Abelson and Sussman. Structure and Interpretation of Computer Programs , 2nd edition, MIT Press, 1996. Goes through the computational paradigms, starting with Scheme. Explains procedural abstraction, data abstraction, modularity, objects, state, metalinguistic abstraction, and register machines. This is a must for everyone. Either you know what they say, then you will be delighted by the way in which they say it, or you will learn substantial stuff.

Software Development and Management

Gerald M. Weinberg. Quality Software Engineering, Dorset House, 1991-7. These books have changed my thinking about software development more than any technical book has. As an aside, any other book by Jerry Weinberg was worth reading, more than most other books. So if any of his other books like Secrets of Consulting, Becoming a Technical Leader, Exploring Requirements, An Introduction to General Systems Thinking comes your way, seize the opportunity and read them.

Robert D. Austin. Measuring and Managing Performance in Organizations. Dorset House, 1996. From the foreword by Tom DeMarco and Timothy Lister: "When you measure any indicator of performance, you incur a risk of worsenig that performance. This is what Rob calls dysfunction. [...] You probably understood long ago that dysfunction was a possibility [...] But as Rob pursues the subject [...] it gradually begins to dawn on you that dysfunction is not an exception to the rule; it is the rule [...]" Also, see Joel on Software 2002/07/15.

Tom DeMarco and Timothy Lister. Peopleware, 2nd edition, 1999. I have guessed it all along: people (rather than processes) and the environment really matter. And it has been known as early as 1987.

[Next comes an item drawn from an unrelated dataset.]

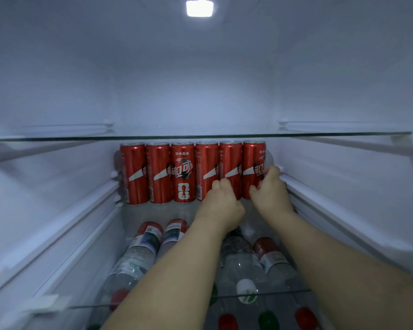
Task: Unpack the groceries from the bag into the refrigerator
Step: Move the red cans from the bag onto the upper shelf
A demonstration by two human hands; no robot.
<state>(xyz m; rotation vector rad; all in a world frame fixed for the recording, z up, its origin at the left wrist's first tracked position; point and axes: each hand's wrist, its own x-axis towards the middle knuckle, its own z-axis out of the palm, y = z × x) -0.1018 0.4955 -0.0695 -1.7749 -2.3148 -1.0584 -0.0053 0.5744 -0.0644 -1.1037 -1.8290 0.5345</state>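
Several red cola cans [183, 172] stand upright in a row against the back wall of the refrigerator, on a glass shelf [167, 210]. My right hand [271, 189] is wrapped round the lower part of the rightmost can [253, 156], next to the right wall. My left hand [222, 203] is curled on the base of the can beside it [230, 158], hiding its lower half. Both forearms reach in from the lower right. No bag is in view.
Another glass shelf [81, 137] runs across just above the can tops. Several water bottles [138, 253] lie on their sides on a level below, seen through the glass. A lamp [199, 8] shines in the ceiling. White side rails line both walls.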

James Surowiecki. The Wisdom of Crowds, Doubleday, 2003. Groups can be surprisingly successful predicting the future, guessing facts, solving coordination or cooperation problems. Groups sometimes outperform individuals, even experts, in decision making. This only works if people rely on private information, their decisions are independent, and the usual ways of making people conform are somehow taken care of. ("Centralization is not the answer. But aggregation is.")

Robert B. Cialdini. Influence: The Psychology of Persuasion, Quill, William Morrow, 1984. So it's not just me. There are certain behavioural patterns that make people feel obliged to do what others want them to. It feels good to know some of these patterns, just to be able to try and resist.